Work to complete: Look through the listing below for the string "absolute". Show each line where it occurs.

Data provided:

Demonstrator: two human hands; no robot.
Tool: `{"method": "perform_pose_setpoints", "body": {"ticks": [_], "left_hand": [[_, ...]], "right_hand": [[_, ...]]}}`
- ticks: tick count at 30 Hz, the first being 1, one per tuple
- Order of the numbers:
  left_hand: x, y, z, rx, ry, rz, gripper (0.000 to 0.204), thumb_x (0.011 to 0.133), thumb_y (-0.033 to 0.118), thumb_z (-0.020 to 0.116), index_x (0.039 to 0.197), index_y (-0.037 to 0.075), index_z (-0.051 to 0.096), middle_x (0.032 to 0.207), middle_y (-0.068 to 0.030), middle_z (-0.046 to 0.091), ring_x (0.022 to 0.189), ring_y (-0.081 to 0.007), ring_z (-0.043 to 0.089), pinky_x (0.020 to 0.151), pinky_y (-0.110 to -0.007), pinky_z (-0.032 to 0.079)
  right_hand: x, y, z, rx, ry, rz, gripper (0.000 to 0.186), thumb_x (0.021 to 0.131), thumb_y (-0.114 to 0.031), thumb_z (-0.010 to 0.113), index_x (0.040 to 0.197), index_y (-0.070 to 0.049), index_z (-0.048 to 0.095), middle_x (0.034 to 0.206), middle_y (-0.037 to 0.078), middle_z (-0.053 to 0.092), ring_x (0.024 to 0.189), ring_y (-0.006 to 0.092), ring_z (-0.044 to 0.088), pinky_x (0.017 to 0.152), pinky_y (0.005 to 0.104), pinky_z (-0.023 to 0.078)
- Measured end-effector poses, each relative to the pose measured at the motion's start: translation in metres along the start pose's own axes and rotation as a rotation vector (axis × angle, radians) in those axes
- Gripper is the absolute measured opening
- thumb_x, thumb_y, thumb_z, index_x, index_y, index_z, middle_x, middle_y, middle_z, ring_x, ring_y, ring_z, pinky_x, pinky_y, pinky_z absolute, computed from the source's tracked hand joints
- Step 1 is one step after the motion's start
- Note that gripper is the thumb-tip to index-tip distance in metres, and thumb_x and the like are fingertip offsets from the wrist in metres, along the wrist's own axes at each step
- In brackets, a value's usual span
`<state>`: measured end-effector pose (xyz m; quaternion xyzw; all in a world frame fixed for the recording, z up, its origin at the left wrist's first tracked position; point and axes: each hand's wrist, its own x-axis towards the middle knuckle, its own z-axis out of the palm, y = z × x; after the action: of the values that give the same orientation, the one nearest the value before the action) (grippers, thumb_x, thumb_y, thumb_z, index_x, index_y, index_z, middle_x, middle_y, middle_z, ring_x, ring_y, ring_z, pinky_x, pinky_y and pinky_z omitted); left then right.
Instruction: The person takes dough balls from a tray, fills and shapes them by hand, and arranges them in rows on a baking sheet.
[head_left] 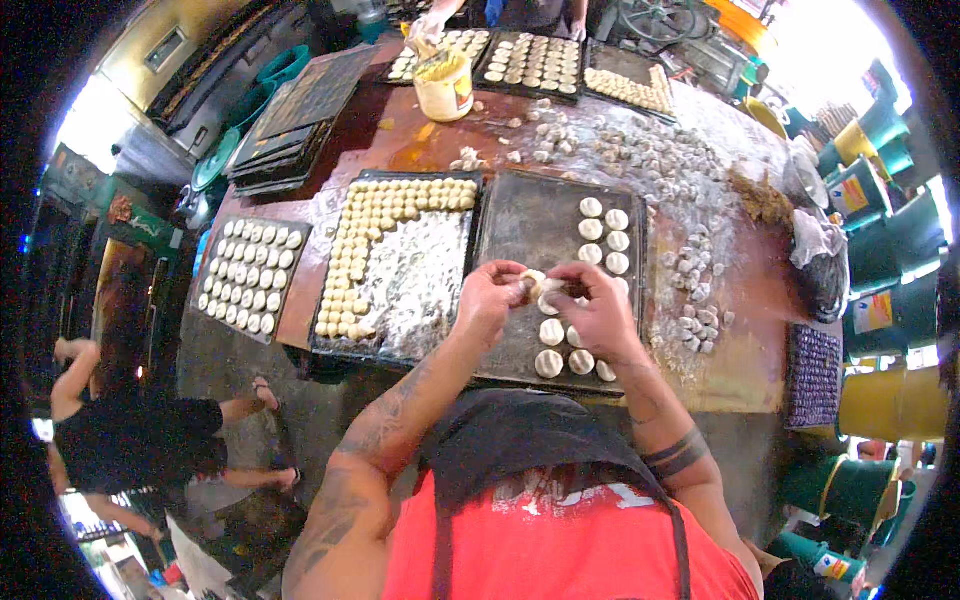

Exercise solution:
- Gripper is the absolute measured opening
- thumb_x, thumb_y, thumb_z, index_x, index_y, index_z, middle_x, middle_y, middle_z, ring_x, ring_y, ring_z, pinky_x, pinky_y, pinky_z absolute, computed from the source's tracked hand joints

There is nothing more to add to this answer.